Microwave ovens are not perfect and are notorious for uneven cooking. This is why microwaves are equipped with turntables…to prevent uneven cooking by rotating the food during the cooking cycle. There are also other ways in which to prevent uneven cooking (or worse, foodborne illness). If your microwave oven does not have a turntable, you can rotate the food manually at recommended intervals during the cooking cycle. Some foods instruct standing time, or time after the microwave timer has sounded, to continue cooking. Different foods call for different techniques, so be sure to read the cooking directions.

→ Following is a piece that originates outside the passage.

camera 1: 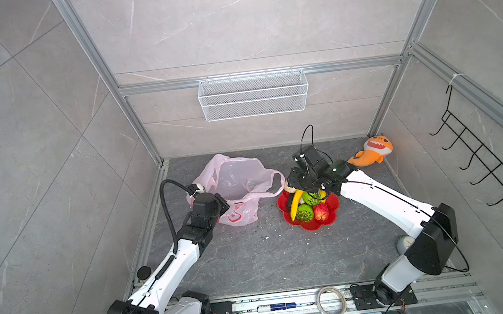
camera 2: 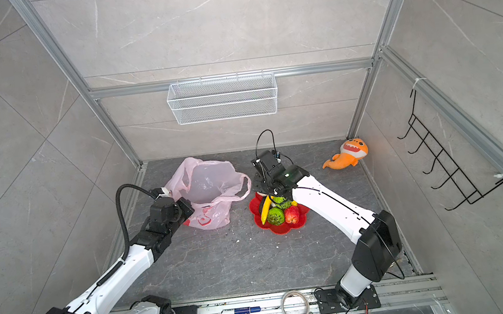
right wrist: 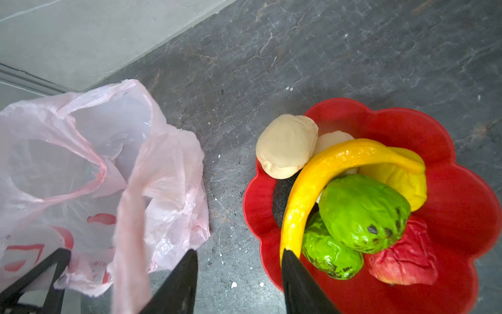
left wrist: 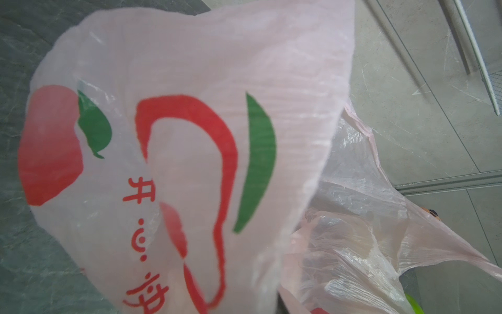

Now that we know more about what we can heat our food in, let’s discuss some good foods to cook in the microwave. Fruits, vegetables, and cereal are great choices for microwave cooking. There are also products on the market to help with microwave cooking. Hot Pockets brand has the crisping package. There are also browning trays for your favorite meats. Although microwaves are a convenient way to cook items for the first time, the most common use of microwaves remains reheating. Be mindful of how much food you cooking or reheating because it takes more energy to cook larger amounts of food.
No matter what the amount of food, some foods are not meant to be cooked in the microwave. Home canned products, canned fruit and sauces shouldn’t be cooked in a microwave oven because they will fall victim to uneven cooking. Stuffed poultry should not be put into the microwave since fat does not absorb microwaves very well, and takes a while to heat. One should never microwave clothes, etc. because they are highly flammable. Baby food shouldn’t be either because the baby could burn its mouth. But if you must, be sure to test it and let it set for the temperature to equalize.
Cooking and reheating in the microwave are convenient, but defrosting may be the microwave’s crowning achievement. Besides hours in the refrigerator and running cold water over a frozen item, there is the microwave that is capable of defrosting tonight’s dinner. To defrost, first remove the frozen food from its packaging, you don’t want to transfer harmful chemicals to the food from a melted package. Place the frozen item on a microwavable dish and select the defrost setting if you have one. If your microwave does not have this setting, then turn your power setting down to 50 percent and select an appropriate time for the food you are defrosting. After defrosting, don’t let the item sit out or you risk food poisoning.
Explosions are not dangerous but create a mess in the microwave. This happens when water in food produces steam and the steam needs a place to escape. Foods with skins or membranes can also explode; examples include hot dogs and eggs. To prevent explosions pierce the object in a number of places and the steam will have a place to escape.
Microwaves are used by both young and old because of their simplicity and convenience. It is important to remember that no matter who you are, everyone should adhere to proper safety guidelines. These guidelines, inclusive of what and what not to put in the microwave, will help prevent appliance fires. Foodborne illnesses are also important to prevent by using microwavable containers and dishes. With all of this in mind, continue to use your microwave safely for all your dietary needs.